§ WHAT IS REQUIRED
Retype every record that appears below, unchanged.

Stored data entries
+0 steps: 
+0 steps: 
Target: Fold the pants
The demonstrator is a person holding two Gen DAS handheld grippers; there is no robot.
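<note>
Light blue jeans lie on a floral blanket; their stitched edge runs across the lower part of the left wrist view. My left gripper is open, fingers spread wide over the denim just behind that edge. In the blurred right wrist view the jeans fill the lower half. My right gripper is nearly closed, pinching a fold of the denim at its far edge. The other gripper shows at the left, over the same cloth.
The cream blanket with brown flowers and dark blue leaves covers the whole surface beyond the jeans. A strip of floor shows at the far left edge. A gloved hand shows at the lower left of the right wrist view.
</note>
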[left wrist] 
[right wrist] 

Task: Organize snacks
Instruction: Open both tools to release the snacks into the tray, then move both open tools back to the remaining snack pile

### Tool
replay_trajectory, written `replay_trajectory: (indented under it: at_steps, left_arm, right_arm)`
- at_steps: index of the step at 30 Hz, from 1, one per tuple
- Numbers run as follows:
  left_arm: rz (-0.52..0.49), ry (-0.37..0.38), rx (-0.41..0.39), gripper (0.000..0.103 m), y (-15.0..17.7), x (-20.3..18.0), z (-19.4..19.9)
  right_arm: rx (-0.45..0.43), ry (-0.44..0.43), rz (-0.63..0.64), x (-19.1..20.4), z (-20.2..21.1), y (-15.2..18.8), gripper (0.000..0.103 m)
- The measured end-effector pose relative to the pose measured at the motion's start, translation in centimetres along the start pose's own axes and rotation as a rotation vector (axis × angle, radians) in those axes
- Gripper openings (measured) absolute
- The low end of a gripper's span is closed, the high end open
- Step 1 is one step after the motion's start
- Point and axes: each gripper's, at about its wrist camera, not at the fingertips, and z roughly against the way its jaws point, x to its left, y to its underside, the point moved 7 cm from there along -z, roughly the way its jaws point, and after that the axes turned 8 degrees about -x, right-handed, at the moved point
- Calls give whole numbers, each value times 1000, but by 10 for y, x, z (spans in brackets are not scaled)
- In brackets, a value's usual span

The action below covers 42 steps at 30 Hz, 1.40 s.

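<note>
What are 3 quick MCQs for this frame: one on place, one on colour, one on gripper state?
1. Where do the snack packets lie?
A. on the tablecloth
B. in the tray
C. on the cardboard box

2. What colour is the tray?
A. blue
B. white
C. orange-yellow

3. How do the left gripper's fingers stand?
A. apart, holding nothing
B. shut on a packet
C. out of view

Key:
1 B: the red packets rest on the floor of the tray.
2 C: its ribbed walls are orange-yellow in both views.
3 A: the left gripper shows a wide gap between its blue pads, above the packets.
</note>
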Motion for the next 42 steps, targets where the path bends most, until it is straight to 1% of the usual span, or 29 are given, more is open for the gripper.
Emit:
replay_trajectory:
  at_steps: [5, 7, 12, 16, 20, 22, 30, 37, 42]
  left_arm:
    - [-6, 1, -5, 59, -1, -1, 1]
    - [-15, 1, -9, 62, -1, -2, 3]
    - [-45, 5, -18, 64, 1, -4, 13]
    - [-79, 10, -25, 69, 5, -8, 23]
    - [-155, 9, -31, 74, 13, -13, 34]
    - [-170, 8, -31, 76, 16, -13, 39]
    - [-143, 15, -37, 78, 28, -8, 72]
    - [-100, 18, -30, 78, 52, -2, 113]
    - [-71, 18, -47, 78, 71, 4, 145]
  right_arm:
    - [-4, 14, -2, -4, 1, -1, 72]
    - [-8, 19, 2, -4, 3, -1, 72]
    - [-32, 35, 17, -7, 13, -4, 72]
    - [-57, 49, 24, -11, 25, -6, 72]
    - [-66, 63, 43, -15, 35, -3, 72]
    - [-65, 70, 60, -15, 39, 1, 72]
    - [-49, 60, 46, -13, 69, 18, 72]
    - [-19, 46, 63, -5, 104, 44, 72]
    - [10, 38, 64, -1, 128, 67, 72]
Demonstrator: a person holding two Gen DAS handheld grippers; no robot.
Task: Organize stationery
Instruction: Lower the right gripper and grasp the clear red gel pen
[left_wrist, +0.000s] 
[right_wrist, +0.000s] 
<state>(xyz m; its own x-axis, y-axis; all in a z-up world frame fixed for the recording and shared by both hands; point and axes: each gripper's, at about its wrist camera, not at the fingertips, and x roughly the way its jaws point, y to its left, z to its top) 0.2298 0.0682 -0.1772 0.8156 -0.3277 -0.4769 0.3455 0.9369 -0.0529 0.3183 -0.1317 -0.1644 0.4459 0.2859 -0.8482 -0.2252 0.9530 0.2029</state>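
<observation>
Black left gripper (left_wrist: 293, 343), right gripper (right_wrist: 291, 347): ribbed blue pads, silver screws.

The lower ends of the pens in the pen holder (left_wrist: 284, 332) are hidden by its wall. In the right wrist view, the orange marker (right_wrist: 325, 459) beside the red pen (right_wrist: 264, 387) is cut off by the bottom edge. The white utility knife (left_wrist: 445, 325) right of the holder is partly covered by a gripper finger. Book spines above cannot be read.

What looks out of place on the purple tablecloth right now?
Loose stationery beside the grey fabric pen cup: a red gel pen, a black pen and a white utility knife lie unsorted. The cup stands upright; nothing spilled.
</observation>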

§ RESULT
+0 steps: 
+0 steps: 
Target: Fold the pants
The demonstrator is a person holding two Gen DAS handheld grippers; there is no robot.
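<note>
Light blue jeans lie on a floral blanket; their stitched edge runs across the lower part of the left wrist view. My left gripper is open, fingers spread wide over the denim just behind that edge. In the blurred right wrist view the jeans fill the lower half. My right gripper is nearly closed, pinching a fold of the denim at its far edge. The other gripper shows at the left, over the same cloth.
The cream blanket with brown flowers and dark blue leaves covers the whole surface beyond the jeans. A strip of floor shows at the far left edge. A gloved hand shows at the lower left of the right wrist view.
</note>
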[left wrist] 
[right wrist] 

Task: Organize snacks
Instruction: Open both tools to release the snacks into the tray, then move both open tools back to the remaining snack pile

### Tool
replay_trajectory, written `replay_trajectory: (indented under it: at_steps, left_arm, right_arm)`
- at_steps: index of the step at 30 Hz, from 1, one per tuple
- Numbers run as follows:
  left_arm: rz (-0.52..0.49), ry (-0.37..0.38), rx (-0.41..0.39), gripper (0.000..0.103 m), y (-15.0..17.7), x (-20.3..18.0), z (-19.4..19.9)
  right_arm: rx (-0.45..0.43), ry (-0.44..0.43), rz (-0.63..0.64), x (-19.1..20.4), z (-20.2..21.1), y (-15.2..18.8), gripper (0.000..0.103 m)
- The measured end-effector pose relative to the pose measured at the motion's start, translation in centimetres along the start pose's own axes and rotation as a rotation vector (axis × angle, radians) in those axes
- Gripper openings (measured) absolute
- The low end of a gripper's span is closed, the high end open
- Step 1 is one step after the motion's start
- Point and axes: each gripper's, at about its wrist camera, not at the fingertips, and z roughly against the way its jaws point, x to its left, y to its underside, the point moved 7 cm from there along -z, roughly the way its jaws point, and after that the axes turned 8 degrees about -x, right-handed, at the moved point
- Calls give whole numbers, each value times 1000, but by 10 for y, x, z (spans in brackets are not scaled)
- In brackets, a value's usual span

The action below covers 42 steps at 30 Hz, 1.40 s.

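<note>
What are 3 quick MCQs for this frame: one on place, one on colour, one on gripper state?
1. Where do the snack packets lie?
A. on the tablecloth
B. in the tray
C. on the cardboard box

2. What colour is the tray?
A. blue
B. white
C. orange-yellow

3. How do the left gripper's fingers stand?
A. apart, holding nothing
B. shut on a packet
C. out of view

Key:
1 B: the red packets rest on the floor of the tray.
2 C: its ribbed walls are orange-yellow in both views.
3 A: the left gripper shows a wide gap between its blue pads, above the packets.
</note>
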Motion for the next 42 steps, targets where the path bends most, until it is straight to 1% of the usual span, or 29 are given, more is open for the gripper.
Emit:
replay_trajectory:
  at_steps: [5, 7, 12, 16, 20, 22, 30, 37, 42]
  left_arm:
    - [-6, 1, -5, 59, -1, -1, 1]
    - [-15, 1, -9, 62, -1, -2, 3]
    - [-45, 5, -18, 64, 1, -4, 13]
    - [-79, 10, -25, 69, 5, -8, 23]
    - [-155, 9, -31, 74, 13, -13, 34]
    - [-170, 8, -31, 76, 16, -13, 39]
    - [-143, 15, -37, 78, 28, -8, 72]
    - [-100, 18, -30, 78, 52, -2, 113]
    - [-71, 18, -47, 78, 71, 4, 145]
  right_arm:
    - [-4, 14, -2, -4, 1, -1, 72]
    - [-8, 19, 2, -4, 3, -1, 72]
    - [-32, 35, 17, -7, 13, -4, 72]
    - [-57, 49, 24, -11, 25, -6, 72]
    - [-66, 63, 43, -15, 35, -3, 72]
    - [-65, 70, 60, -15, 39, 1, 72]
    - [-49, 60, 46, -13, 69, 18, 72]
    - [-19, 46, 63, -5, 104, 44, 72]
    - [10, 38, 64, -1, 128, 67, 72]
Demonstrator: a person holding two Gen DAS handheld grippers; no robot.
Task: Organize stationery
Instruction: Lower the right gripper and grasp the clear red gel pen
[left_wrist, +0.000s] 
[right_wrist, +0.000s] 
<state>(xyz m; its own x-axis, y-axis; all in a z-up world frame fixed for the recording and shared by both hands; point and axes: each gripper's, at about its wrist camera, not at the fingertips, and x roughly the way its jaws point, y to its left, z to its top) 0.2298 0.0682 -0.1772 0.8156 -0.3277 -0.4769 0.3455 0.9369 -0.0529 0.3183 -0.1317 -0.1644 0.4459 0.2859 -0.8482 -0.2252 0.9530 0.2029</state>
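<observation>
Black left gripper (left_wrist: 293, 343), right gripper (right_wrist: 291, 347): ribbed blue pads, silver screws.

The lower ends of the pens in the pen holder (left_wrist: 284, 332) are hidden by its wall. In the right wrist view, the orange marker (right_wrist: 325, 459) beside the red pen (right_wrist: 264, 387) is cut off by the bottom edge. The white utility knife (left_wrist: 445, 325) right of the holder is partly covered by a gripper finger. Book spines above cannot be read.

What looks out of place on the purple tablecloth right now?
Loose stationery beside the grey fabric pen cup: a red gel pen, a black pen and a white utility knife lie unsorted. The cup stands upright; nothing spilled.
</observation>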

The answer has been given in full.